Para este miércoles estaba prevista una nueva votación en el Congreso para destituirlo; era el tercer intento de la derecha para tumbarlo con esa insólita herramienta de la “vacancia por incapacidad moral permanente”. Precisaban 87 votos y todo indicaba que no llegarían. Pero el presidente se precipitó y al mediodía difundió un mensaje —con la voz temblorosa y las manos temblequeando— anunciando el cierre del Congreso, el gobierno “mediante decretos ley”, el toque de queda y la convocatoria a nuevas elecciones legislativas.
En el Perú es legal disolver el Parlamento si éste le niega el voto de confianza al presidente dos veces seguidas, pero eso no había sucedido. Por eso la interpretación generalizada fue la de un autogolpe, al estilo de Alberto Fujimori en 1992. El aluvión de rechazos abarcó todo el arco político. “Primero traicionó la promesa de cambio por la que el pueblo votó y ahora perpetra un golpe emulando al fujimorismo. ¡Que se largue Castillo! ¡Que se vayan todos!”, tuiteó la dirigente de centro-izquierda Verónika Mendoza. El titular de Perú Libre (el partido que lo llevó a la presidencia y que después lo expulsó), sintetizó la torpeza de la maniobra: “Castillo se ha precipitado, no habían votos para la vacancia”. Pero no sólo sus exaliados lo repudiaron, sus ministros comenzaron a bajarse del barco uno a uno y hasta su propia vicepresidenta, Dina Boluarte, le tiró con de todo: “Rechazo la decisión de Pedro Castillo de perpetrar el quiebre del orden constitucional con el cierre del Congreso. Se trata de un golpe de Estado que agrava la crisis política e institucional que la sociedad peruana tendrá que superar con estricto apego a la ley”.
El comunicado de las Fuerzas Armadas y la Policía Nacional, calificando la jugada como “una infracción a la Constitución” que no acatarían, terminó por sellar la suerte de Castillo, quien horas después era destituido en el Congreso con 101 votos de los 130 legisladores. Su salida, que en otras circunstancias hubiese olido a “golpe parlamentario” por lo flojo de papeles de las acusaciones formales, terminó mucho más holgada de lo esperado y revestida de mayor legitimidad por su tosco intento de contraataque.

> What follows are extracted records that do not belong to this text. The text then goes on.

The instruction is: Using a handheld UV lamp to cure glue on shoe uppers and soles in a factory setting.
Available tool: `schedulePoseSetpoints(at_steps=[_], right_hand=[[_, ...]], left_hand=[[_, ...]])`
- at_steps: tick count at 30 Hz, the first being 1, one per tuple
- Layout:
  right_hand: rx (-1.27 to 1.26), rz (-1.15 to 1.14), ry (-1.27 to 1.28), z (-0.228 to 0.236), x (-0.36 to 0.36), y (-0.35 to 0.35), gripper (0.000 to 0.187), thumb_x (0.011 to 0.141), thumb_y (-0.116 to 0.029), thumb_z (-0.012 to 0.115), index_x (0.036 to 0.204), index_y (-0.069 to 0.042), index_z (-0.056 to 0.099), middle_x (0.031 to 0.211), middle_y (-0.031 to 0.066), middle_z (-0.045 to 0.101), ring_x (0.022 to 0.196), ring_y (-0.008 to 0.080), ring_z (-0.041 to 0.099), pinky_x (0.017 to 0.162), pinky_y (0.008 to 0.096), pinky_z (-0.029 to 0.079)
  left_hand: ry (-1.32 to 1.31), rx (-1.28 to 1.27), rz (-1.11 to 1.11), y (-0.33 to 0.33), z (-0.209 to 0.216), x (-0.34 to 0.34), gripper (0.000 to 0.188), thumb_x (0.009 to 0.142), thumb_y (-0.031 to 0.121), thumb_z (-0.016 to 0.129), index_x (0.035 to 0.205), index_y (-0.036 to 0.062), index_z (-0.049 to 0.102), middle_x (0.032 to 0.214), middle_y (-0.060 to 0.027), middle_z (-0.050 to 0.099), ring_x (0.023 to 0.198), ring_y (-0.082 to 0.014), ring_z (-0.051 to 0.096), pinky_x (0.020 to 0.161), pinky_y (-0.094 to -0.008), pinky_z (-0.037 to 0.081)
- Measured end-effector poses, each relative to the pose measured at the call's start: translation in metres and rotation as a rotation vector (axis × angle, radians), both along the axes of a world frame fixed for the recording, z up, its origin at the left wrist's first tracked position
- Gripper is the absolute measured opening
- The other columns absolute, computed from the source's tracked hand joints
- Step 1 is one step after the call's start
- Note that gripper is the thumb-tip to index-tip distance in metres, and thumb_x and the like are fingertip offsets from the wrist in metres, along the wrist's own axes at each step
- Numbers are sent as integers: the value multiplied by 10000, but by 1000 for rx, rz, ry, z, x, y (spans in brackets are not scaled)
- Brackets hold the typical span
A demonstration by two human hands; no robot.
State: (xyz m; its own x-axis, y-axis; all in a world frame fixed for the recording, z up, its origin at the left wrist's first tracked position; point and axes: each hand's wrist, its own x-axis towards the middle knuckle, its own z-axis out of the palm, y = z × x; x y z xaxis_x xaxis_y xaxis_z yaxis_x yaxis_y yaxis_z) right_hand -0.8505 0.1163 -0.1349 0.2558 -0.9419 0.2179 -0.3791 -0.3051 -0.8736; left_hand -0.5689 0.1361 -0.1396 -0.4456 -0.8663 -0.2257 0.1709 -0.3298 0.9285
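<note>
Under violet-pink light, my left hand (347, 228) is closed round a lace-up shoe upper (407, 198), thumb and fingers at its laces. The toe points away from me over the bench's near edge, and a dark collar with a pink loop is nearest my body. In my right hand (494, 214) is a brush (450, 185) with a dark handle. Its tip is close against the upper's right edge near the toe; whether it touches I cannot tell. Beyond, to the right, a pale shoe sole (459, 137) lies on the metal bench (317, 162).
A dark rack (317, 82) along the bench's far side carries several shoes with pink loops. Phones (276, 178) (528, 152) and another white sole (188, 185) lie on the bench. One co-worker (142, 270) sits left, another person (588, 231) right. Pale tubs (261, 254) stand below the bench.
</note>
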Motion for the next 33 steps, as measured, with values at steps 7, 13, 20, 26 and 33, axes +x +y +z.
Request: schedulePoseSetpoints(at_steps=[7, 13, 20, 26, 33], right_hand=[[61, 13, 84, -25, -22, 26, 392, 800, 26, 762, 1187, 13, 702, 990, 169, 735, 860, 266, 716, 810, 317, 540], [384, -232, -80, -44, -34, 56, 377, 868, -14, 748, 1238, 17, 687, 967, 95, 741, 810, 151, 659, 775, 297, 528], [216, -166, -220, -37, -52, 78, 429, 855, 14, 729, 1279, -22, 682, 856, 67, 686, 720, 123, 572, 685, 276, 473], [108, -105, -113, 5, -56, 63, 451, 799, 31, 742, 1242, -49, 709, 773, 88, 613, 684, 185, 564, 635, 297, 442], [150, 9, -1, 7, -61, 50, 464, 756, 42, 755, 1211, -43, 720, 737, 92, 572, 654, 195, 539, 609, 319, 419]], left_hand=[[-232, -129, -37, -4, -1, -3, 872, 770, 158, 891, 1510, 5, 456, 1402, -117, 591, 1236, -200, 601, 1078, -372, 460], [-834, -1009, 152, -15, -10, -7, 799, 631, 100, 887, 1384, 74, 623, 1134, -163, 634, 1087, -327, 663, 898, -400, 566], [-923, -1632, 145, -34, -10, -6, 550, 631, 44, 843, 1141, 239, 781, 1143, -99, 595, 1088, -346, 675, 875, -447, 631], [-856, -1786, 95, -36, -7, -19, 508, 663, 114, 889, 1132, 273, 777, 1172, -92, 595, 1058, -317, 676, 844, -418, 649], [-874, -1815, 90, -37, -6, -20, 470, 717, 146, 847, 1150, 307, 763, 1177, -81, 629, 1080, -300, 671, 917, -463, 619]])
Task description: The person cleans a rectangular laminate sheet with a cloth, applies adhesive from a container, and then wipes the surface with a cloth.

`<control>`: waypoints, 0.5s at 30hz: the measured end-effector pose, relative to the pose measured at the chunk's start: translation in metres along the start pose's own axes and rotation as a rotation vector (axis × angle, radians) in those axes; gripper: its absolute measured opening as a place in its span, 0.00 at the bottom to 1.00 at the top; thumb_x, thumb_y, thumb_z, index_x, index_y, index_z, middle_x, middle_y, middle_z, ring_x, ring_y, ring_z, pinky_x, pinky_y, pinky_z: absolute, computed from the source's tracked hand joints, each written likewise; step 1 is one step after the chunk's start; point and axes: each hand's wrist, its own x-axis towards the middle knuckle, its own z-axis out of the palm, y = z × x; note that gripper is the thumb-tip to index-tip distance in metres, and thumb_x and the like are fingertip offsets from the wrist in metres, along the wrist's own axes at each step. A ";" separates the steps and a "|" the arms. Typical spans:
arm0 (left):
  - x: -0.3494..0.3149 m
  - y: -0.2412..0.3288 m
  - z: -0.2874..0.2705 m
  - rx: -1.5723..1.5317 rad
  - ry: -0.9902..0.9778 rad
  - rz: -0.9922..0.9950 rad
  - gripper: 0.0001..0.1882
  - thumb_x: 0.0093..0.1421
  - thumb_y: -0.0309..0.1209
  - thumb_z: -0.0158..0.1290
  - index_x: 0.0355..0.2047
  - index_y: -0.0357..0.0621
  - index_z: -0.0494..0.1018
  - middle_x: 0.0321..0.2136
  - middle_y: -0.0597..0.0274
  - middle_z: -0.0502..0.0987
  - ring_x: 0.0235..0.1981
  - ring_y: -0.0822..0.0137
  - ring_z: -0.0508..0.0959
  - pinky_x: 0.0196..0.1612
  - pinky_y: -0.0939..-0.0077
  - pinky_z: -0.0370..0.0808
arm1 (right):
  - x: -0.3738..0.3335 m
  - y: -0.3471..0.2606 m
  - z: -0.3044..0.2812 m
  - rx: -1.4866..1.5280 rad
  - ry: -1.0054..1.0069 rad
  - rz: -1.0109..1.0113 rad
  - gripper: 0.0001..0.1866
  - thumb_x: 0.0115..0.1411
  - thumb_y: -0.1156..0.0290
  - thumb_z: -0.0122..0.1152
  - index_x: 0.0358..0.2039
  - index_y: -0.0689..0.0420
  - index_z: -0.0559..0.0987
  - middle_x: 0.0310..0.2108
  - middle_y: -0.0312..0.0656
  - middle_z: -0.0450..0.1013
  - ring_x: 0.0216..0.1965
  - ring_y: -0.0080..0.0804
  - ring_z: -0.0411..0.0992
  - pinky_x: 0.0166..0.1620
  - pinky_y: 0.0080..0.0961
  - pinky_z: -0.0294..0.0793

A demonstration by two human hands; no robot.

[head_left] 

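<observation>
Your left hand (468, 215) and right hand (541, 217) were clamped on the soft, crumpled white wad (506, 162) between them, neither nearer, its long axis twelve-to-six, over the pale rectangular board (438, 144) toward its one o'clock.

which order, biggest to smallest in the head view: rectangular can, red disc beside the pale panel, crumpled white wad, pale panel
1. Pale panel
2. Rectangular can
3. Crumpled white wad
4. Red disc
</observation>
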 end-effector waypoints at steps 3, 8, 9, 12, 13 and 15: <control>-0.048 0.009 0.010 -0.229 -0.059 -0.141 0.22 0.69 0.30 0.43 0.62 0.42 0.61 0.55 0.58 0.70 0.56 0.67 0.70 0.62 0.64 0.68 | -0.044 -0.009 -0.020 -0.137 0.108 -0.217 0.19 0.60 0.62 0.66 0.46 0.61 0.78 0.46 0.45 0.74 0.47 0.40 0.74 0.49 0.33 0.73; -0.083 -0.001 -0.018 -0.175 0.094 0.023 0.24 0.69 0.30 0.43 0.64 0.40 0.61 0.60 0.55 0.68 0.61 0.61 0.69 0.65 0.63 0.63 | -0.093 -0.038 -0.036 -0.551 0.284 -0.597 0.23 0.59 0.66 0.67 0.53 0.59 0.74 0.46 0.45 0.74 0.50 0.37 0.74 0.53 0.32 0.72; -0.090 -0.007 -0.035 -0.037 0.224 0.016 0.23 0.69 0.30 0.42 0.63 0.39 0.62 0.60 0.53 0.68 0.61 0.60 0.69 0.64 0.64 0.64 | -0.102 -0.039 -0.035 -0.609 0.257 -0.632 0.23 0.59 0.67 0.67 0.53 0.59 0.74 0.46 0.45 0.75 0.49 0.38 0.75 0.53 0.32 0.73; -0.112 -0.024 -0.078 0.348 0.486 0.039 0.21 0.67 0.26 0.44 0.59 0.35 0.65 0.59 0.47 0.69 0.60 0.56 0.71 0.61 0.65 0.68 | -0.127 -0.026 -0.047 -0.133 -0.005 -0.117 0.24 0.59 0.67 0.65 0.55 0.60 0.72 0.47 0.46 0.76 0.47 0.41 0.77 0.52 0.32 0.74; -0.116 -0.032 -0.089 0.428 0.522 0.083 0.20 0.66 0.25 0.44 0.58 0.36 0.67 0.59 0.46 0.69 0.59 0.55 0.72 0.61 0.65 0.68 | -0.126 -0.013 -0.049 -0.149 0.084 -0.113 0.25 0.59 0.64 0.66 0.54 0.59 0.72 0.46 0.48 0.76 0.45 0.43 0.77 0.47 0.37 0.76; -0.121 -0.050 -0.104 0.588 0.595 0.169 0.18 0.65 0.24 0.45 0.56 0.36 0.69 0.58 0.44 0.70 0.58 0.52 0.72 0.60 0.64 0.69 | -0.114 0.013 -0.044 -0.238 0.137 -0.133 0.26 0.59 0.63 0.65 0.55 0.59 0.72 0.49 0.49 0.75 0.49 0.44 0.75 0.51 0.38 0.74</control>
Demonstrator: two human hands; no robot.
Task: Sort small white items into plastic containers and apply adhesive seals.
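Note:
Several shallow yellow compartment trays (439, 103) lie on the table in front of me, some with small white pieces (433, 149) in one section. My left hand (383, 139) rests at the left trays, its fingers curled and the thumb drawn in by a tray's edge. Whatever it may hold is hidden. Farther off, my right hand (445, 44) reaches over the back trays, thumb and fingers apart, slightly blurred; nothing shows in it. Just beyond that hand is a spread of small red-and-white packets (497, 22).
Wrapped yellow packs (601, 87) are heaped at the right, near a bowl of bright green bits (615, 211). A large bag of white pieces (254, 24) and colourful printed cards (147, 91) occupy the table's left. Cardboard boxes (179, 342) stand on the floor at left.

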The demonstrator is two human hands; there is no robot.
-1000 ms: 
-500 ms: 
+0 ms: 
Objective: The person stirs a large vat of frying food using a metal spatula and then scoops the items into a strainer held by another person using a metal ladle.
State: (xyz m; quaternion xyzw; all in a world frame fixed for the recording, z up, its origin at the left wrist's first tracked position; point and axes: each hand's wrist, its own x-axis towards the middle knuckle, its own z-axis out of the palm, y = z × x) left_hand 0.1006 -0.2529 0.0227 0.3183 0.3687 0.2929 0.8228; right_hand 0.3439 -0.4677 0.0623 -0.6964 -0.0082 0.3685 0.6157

La vertiginosa jornada siguió con la juramentación de Dina Boluarte, primera presidenta mujer de Perú y sexta persona que se pone la banda presidencial en los últimos seis años. Dirigenta de izquierda también exiliada de Perú Libre, abogada de 60 años, en su discurso de asunción imploró “una tregua política”: sabe que tendrá que lidiar con los límites de un sistema pseudo parlamentarista tan acostumbrado a las ofensivas destituyentes.
Es que desde hace al menos dos décadas Perú viene de crisis en crisis, de escándalo en escándalo, de presidente en presidente. Los últimos siete mandatarios electos (desde el año 2000) terminaron destituidos y/o presos, a excepción de Alan García que se pegó un tiro antes de ser detenido.
Con la irrupción de un presidente del Perú tierra adentro, maestro rural y líder sindical, parecía que la historia podía cambiar. Que por fin llegaba la hora de la revancha plebeya y el ocaso de la larga noche neoliberal. Pero no. Asediado por el establishment que le declaró la guerra desde el minuto uno, Castillo resignó sus promesas de transformación y quedó atrapado en sus claudicaciones, en sus errores no forzados y en su incapacidad para gestionar el conflicto. Preso de la improvisación permanente (nombró 75 ministros y ministras en menos de un año y medio) y manchado por casos de corrupción, como todos sus antecesores.
Termina así un nuevo capítulo en el bizarro derrotero de la débil democracia peruana, con otro presidente que desperdicia una oportunidad histórica carcomido por un país ingobernable.